Brown bears (Ursus arctos) are the most widespread bear species in the world, with a distribution spanning Europe, Asia and North America.

Human persecution and habitat loss have led to the disappearance of brown bears from large parts of their original range. In Greece, the construction of large infrastructure projects, such as highways, poses a serious threat to the survival of the species.

Studying brown bears in Greece has relied until now on the recording of signs of presence and remote tracking of the species, methods that require significant scientific expertise and that are costly and time consuming.

However, brown bears love to mark and rub trees, a behaviour that is still poorly understood.

So in 2003, researchers of the Greek NGO ARCTUROS began recording intense marking and rubbing activity of bears on the power poles of the electricity and telephone network.

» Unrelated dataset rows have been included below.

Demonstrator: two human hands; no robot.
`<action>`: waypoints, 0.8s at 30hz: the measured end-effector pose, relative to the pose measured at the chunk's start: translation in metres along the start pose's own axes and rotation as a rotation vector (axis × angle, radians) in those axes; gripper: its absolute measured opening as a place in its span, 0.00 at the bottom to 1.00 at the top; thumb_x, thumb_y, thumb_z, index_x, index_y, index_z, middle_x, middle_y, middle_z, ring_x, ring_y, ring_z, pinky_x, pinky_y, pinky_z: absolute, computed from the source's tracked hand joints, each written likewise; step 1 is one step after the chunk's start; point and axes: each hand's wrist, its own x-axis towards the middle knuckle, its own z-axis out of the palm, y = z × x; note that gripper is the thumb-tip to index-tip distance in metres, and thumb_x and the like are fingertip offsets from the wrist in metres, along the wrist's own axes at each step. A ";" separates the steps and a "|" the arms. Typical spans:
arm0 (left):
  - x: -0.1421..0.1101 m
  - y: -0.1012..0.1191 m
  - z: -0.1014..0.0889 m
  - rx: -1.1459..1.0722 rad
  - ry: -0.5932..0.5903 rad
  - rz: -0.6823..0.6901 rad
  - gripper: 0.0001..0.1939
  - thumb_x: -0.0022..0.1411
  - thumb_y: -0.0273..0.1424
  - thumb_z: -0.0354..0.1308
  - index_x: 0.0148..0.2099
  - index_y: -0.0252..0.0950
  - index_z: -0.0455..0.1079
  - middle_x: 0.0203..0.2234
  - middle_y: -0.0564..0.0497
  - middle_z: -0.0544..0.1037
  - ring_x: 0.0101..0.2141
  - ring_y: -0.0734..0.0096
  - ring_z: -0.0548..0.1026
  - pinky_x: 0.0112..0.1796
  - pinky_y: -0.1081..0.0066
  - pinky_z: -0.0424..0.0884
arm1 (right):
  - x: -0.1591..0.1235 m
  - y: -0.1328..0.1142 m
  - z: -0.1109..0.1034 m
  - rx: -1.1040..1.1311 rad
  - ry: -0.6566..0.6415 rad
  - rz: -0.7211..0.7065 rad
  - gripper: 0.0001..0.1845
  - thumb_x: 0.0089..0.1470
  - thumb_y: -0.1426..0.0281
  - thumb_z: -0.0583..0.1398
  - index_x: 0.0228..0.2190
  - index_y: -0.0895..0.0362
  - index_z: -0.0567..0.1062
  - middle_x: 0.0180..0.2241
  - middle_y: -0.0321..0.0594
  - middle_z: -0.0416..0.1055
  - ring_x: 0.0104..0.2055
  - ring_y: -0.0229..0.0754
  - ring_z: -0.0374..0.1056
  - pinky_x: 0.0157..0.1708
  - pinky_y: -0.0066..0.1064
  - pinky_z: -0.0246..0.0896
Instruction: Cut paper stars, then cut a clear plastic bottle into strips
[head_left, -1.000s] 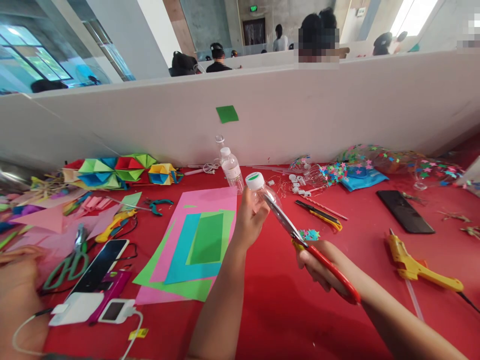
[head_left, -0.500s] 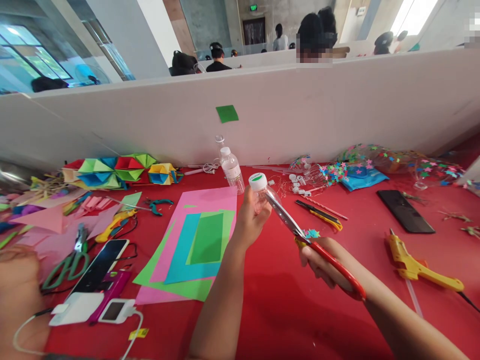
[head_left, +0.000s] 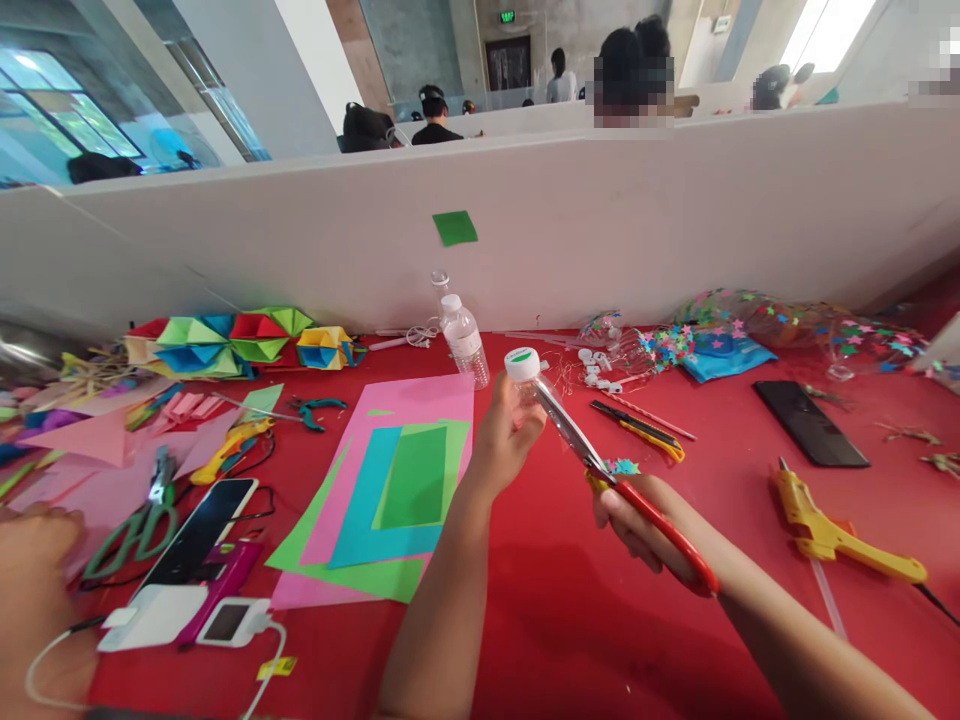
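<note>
My left hand [head_left: 501,440] is wrapped round a clear plastic piece of a bottle [head_left: 527,392] topped by a white cap [head_left: 522,364] with a green mark. In my right hand [head_left: 637,520] is a pair of red-handled scissors [head_left: 660,530], their blades pointing up and left against the bottle piece. Exactly where the blades meet the plastic is partly hidden by my left fingers. Under the scissors lie small star sequins [head_left: 622,467]. Left of my left forearm are layered sheets of pink, green and blue paper [head_left: 352,530].
A capped bottle [head_left: 465,345] stands near the white partition [head_left: 300,230]. To the right lie a box cutter [head_left: 641,432], a black phone [head_left: 811,422] and a yellow glue gun [head_left: 840,540]. At left are green-handled scissors [head_left: 142,530], another phone [head_left: 206,525] and another person's hand [head_left: 37,545].
The bottle piece and the scissors have shifted slightly, the cap a little to the right and the scissor handles a little left. The other person's hand at far left has moved slightly.
</note>
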 end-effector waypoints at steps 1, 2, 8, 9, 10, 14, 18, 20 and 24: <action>0.000 0.001 0.002 -0.017 -0.008 -0.006 0.17 0.65 0.39 0.55 0.51 0.40 0.56 0.46 0.44 0.72 0.46 0.63 0.73 0.50 0.57 0.70 | 0.000 0.000 0.000 0.005 0.007 0.000 0.32 0.48 0.39 0.53 0.23 0.56 0.66 0.13 0.27 0.54 0.12 0.30 0.52 0.12 0.23 0.49; 0.000 0.002 0.004 -0.037 -0.009 -0.006 0.17 0.65 0.39 0.55 0.51 0.40 0.56 0.46 0.45 0.72 0.46 0.63 0.73 0.50 0.57 0.70 | 0.000 0.001 0.000 0.008 0.008 0.004 0.32 0.48 0.38 0.53 0.23 0.56 0.66 0.13 0.27 0.54 0.12 0.30 0.52 0.12 0.23 0.49; 0.001 0.007 0.014 -0.106 0.030 -0.001 0.15 0.65 0.37 0.55 0.50 0.40 0.57 0.42 0.47 0.73 0.42 0.64 0.75 0.48 0.58 0.71 | 0.000 0.002 -0.001 -0.016 0.008 0.011 0.31 0.48 0.38 0.54 0.22 0.55 0.63 0.13 0.27 0.54 0.11 0.30 0.51 0.11 0.22 0.44; 0.001 0.007 0.014 -0.110 0.033 -0.003 0.15 0.65 0.36 0.55 0.51 0.40 0.57 0.41 0.47 0.73 0.42 0.64 0.75 0.47 0.59 0.71 | 0.000 0.002 -0.001 -0.026 0.018 0.001 0.31 0.49 0.39 0.54 0.22 0.55 0.63 0.13 0.27 0.54 0.12 0.30 0.51 0.11 0.22 0.44; 0.001 0.007 0.014 -0.113 0.035 -0.003 0.16 0.64 0.36 0.55 0.51 0.40 0.57 0.41 0.47 0.73 0.42 0.64 0.75 0.47 0.59 0.71 | 0.000 0.002 0.000 -0.037 0.028 -0.010 0.30 0.49 0.39 0.55 0.21 0.55 0.62 0.13 0.28 0.54 0.12 0.30 0.52 0.11 0.22 0.44; 0.001 0.008 0.013 -0.124 0.043 0.001 0.16 0.63 0.36 0.56 0.51 0.41 0.58 0.39 0.48 0.74 0.41 0.65 0.75 0.46 0.60 0.71 | 0.000 0.002 0.000 -0.050 0.046 -0.032 0.30 0.50 0.41 0.55 0.21 0.54 0.62 0.14 0.28 0.54 0.13 0.30 0.52 0.11 0.22 0.45; 0.001 0.007 0.015 -0.137 0.048 -0.002 0.15 0.63 0.35 0.57 0.50 0.40 0.59 0.40 0.48 0.74 0.41 0.65 0.75 0.46 0.61 0.70 | 0.001 0.003 -0.001 -0.030 0.011 0.004 0.30 0.50 0.40 0.56 0.22 0.54 0.62 0.13 0.26 0.52 0.11 0.29 0.50 0.11 0.22 0.44; 0.002 0.005 0.015 -0.166 0.051 -0.024 0.16 0.63 0.36 0.57 0.50 0.40 0.59 0.41 0.48 0.74 0.42 0.65 0.75 0.47 0.60 0.70 | 0.001 0.003 -0.002 -0.007 -0.020 0.006 0.31 0.50 0.39 0.54 0.24 0.55 0.64 0.12 0.25 0.53 0.11 0.31 0.51 0.11 0.23 0.46; 0.004 0.003 0.009 -0.300 0.163 -0.112 0.17 0.60 0.37 0.60 0.48 0.39 0.61 0.39 0.49 0.74 0.41 0.65 0.76 0.47 0.58 0.70 | -0.002 0.003 -0.005 0.021 -0.095 -0.046 0.31 0.54 0.40 0.51 0.27 0.56 0.68 0.11 0.26 0.55 0.12 0.32 0.55 0.15 0.24 0.52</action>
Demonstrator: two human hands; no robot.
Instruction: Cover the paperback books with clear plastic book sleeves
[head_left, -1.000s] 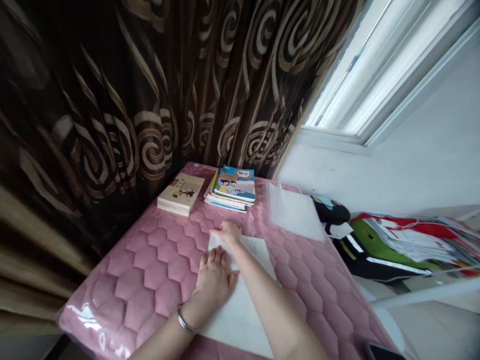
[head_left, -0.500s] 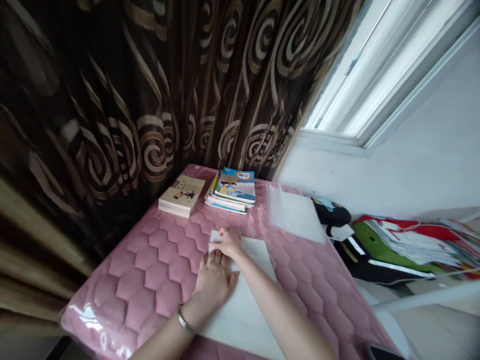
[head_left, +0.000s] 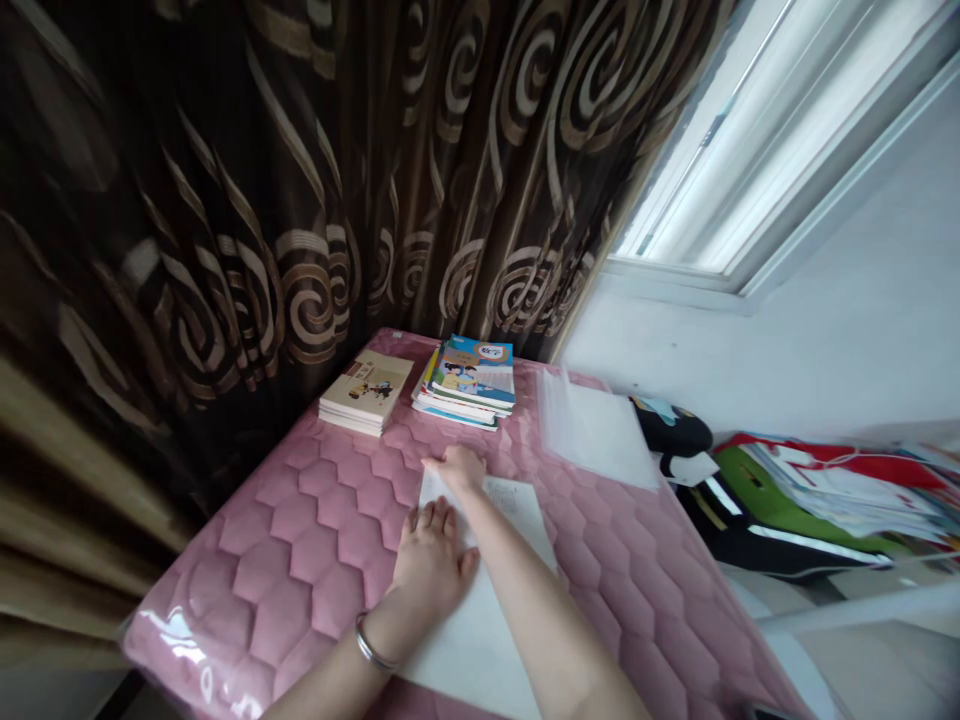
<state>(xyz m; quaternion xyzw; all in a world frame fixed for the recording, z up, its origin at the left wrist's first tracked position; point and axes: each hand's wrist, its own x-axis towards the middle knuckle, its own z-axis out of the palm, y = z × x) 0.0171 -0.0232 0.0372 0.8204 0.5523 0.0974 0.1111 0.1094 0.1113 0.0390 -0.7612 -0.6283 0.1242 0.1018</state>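
Note:
My left hand (head_left: 431, 560), with a silver bangle at its wrist, lies flat and open on a large pale sheet (head_left: 480, 640). Its fingers are stretched towards the sheet's top left part. My right hand (head_left: 460, 468) is at the sheet's far edge, past the left fingertips. Its fingers look bent under, with one digit pointing left. Anything inside them is hidden. Small faint print shows on the upper right of the sheet, beside my right wrist. My right forearm crosses over the sheet's middle.
A pink quilted tabletop (head_left: 300, 570) under clear plastic bears beige booklets (head_left: 367, 392), a stack of colourful books (head_left: 472, 380) and translucent plastic sleeves (head_left: 600, 430). Dark patterned curtains (head_left: 315, 200) hang behind. Bags and papers (head_left: 810, 500) lie right of the table. A dark object's edge shows bottom right.
My right hand has shifted slightly away from me to the sheet's far edge, its fingers more hidden. My left hand stays nearly in place. The view has turned slightly.

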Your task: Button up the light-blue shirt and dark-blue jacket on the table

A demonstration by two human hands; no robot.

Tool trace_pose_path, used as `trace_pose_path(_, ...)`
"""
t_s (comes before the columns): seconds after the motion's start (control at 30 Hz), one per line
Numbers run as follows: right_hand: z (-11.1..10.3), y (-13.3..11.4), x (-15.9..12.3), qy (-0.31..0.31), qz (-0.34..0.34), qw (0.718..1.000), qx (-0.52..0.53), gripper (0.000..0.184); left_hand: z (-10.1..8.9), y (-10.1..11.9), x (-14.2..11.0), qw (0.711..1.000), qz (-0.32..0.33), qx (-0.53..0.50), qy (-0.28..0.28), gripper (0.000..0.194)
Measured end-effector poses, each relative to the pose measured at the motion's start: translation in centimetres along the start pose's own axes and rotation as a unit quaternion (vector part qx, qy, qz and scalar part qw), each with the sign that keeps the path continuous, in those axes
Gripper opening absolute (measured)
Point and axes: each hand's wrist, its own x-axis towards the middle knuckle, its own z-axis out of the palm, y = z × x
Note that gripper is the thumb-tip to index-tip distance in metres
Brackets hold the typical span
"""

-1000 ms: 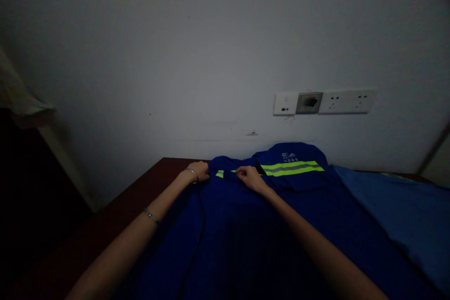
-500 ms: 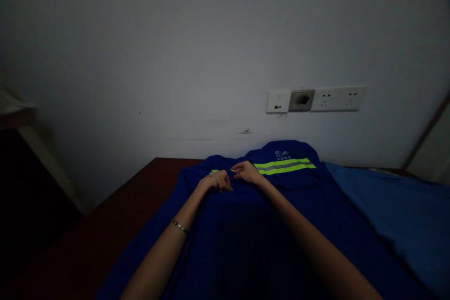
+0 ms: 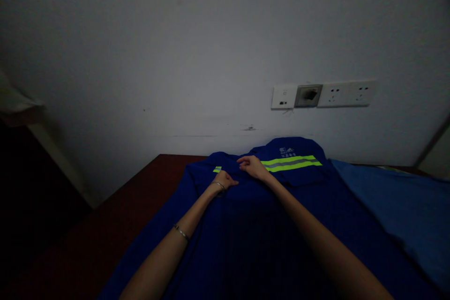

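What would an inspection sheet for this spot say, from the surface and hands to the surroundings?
Surface: reddish-brown table against the wall.
Things worked on: blue garment, spread out, with a yellow-green reflective stripe.
Clutter: lighter blue cloth right of the garment.
Hands: left hand and right hand at the garment, fingers bent; grip unclear.
Cables: thin strands below the sockets, too dim to identify.
Surroundings: sockets on the wall; dim light.

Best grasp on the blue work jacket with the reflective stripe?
Blue work jacket: probably pinch its left outer edge, coming from the left over the reddish-brown tabletop. It lies spread out, leaving that edge exposed; the far edge sits close to the wall.
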Motion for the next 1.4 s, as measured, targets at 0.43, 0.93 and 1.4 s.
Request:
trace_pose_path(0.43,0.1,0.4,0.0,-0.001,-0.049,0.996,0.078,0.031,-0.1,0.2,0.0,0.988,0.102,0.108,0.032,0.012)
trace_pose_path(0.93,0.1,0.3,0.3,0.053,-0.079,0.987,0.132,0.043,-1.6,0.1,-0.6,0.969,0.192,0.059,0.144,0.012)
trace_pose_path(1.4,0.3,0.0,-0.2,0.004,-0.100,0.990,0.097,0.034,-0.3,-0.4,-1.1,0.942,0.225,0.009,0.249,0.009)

In cooperation with partners a study was initiated to understand this behaviour.

Mud prints on the power poles give away the brown bears’ presence. These occur when bears lean against the poles in an effort to smell them.

Claw marks are present at most of the poles inspected.

However, the most prominent feature of bear activity around the power poles are the bite marks…

…in some cases bears chew through the poles, felling them.

Within the framework of the study, researchers of ARCTUROS placed a piece of barbed wire around more than 250 power poles in Greece in order to collect hair, which is then genetically analysed.

Infrared cameras are also used to understand this strange behaviour of the species.

Some of the bears are therefore more interested in the cameras than in the power poles.

Results from the genetic analysis indicate that marking and rubbing of bears on power poles is carried out mainly by males.

During rubbing on power poles, bears appear to prefer to rub their throat and chest against the pole.

More than 260 individuals have been identified so far through the monitoring of power poles in Greece, 215 of them just in the year 2008. This raises hopes that the population of the species in the country is higher than previously assumed.